猛スピードで迫り来るチャーフィーにも恐れずに指示通りに回り込んで来た隙を突く為に車内には緊張感が走る。

するとチャーフィーは予想通りに側面に回り込む体勢に入った。

 

 

 

「相手は右側面に来る!発射準備!!!!」

 

「了解!!」

 

 

 

瞬きも出来ない砲手はいつでも砲撃出来る様にトリガーに指を掛けて待っていた。

ラビオリも側面を晒さないように車体を動かしていたが、嫌な予感が走った。

リコッタは敵戦車が停車するのを待っていた。

だが、側面で止まらずそのままドリフトして背後に向かおうとする敵戦車に声を荒げる。

 

 

 

「ラビオリ!!相手が背後まで回り込んで・・・!!!!!」

 

「・・・・・っ!?!?!?」

 

 

 

リコッタが言い終わるよりも先に轟音と共に車体が大きく揺れるのを感じると全員が急な事に転げ回ってしまう。

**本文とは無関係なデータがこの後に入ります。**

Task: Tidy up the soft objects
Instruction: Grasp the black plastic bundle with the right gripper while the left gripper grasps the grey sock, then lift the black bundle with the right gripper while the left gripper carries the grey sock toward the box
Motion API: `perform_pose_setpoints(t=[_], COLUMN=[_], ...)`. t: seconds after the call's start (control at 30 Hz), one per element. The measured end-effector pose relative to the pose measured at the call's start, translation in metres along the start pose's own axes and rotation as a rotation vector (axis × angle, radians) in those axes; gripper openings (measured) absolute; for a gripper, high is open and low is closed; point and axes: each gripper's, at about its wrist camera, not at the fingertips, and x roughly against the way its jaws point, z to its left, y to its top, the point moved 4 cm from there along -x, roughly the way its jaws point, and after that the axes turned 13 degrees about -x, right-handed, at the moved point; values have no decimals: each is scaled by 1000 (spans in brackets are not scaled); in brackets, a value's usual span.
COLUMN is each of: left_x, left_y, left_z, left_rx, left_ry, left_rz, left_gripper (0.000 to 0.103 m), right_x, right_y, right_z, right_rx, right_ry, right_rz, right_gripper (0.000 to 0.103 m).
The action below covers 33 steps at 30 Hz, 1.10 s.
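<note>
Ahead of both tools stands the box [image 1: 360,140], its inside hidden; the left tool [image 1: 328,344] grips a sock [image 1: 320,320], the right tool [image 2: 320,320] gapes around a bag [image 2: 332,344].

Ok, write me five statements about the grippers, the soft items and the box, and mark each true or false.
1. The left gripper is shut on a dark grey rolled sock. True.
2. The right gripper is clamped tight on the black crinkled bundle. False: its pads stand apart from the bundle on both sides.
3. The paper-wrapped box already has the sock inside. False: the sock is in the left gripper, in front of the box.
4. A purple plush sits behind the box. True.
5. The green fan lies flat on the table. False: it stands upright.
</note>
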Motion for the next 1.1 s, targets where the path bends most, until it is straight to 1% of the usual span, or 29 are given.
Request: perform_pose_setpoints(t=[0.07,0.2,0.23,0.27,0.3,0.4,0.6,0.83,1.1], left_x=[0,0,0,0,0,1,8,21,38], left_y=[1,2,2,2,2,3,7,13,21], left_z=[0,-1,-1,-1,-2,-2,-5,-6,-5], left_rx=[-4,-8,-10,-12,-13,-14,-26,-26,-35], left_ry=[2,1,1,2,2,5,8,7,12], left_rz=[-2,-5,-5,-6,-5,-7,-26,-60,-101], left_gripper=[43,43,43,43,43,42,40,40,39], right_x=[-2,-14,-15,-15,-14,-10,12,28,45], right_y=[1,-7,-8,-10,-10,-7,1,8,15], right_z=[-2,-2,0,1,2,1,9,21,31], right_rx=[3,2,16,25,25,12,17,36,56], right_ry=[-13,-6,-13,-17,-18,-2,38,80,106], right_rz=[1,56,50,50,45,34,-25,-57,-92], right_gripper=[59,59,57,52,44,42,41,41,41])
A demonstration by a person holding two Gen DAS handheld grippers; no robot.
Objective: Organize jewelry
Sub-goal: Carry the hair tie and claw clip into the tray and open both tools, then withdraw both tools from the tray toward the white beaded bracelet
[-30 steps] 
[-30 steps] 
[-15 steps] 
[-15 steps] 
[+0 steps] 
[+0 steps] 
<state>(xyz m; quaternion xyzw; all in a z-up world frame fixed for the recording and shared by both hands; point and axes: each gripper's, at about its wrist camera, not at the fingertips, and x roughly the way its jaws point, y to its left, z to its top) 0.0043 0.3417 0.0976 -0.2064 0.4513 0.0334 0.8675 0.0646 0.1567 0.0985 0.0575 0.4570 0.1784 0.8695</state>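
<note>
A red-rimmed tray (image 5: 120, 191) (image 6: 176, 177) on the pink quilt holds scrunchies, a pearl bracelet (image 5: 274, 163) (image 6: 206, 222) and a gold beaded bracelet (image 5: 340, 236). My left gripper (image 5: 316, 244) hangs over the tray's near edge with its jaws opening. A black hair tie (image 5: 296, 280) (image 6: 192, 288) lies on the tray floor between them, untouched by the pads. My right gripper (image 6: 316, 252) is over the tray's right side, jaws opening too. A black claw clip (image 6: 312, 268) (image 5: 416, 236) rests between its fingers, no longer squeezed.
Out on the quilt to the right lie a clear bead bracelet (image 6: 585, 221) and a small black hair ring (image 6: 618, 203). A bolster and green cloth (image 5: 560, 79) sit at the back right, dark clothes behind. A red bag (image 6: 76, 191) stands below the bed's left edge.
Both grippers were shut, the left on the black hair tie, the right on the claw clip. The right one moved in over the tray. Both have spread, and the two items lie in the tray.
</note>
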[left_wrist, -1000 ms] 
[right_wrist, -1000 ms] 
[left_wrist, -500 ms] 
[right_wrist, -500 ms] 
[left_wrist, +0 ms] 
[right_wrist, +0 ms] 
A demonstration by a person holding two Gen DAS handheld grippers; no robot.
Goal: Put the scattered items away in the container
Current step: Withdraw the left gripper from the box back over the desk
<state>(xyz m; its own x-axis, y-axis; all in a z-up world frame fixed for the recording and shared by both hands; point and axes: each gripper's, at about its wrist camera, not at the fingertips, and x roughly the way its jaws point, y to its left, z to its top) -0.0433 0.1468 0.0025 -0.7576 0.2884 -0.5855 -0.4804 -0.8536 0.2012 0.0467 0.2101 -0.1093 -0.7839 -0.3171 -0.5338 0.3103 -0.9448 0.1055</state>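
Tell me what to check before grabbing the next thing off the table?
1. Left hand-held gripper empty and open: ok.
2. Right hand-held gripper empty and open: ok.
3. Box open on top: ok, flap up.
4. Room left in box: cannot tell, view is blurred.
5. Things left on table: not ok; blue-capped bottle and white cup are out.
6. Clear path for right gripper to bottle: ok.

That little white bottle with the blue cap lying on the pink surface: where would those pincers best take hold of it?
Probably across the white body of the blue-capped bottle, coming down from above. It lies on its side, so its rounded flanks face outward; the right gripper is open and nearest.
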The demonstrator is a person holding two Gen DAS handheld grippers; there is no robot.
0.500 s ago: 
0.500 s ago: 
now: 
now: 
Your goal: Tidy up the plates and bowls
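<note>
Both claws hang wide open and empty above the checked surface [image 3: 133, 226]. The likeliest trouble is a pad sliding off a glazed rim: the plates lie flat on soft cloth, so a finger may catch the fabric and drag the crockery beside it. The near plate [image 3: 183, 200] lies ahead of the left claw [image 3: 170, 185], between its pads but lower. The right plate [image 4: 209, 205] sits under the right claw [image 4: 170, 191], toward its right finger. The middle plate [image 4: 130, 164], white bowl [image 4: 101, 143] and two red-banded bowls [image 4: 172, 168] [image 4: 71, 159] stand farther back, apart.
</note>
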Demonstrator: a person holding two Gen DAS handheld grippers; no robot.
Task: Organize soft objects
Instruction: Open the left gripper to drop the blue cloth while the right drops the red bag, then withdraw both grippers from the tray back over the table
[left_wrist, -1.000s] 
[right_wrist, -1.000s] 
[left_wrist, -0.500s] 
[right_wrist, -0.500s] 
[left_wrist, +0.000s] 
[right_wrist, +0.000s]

そんな中背後からの衝撃にラビオリは何故か恍惚とした表情になっていたのは誰も知らない。

 

 

それと同時に敵フラッグ車の行動不能のアナウンスが全体に響き渡った。

そのアナウンスと同時に飛鳥は集中を解くように大きな背伸びをした。

すると勝利の雄叫びをあげる薫に他のメンバーも勝鬨を挙げる。

そんな中で飛鳥はポケットに忍ばせておいたお気に入りの棒付き飴を頬張るのであった。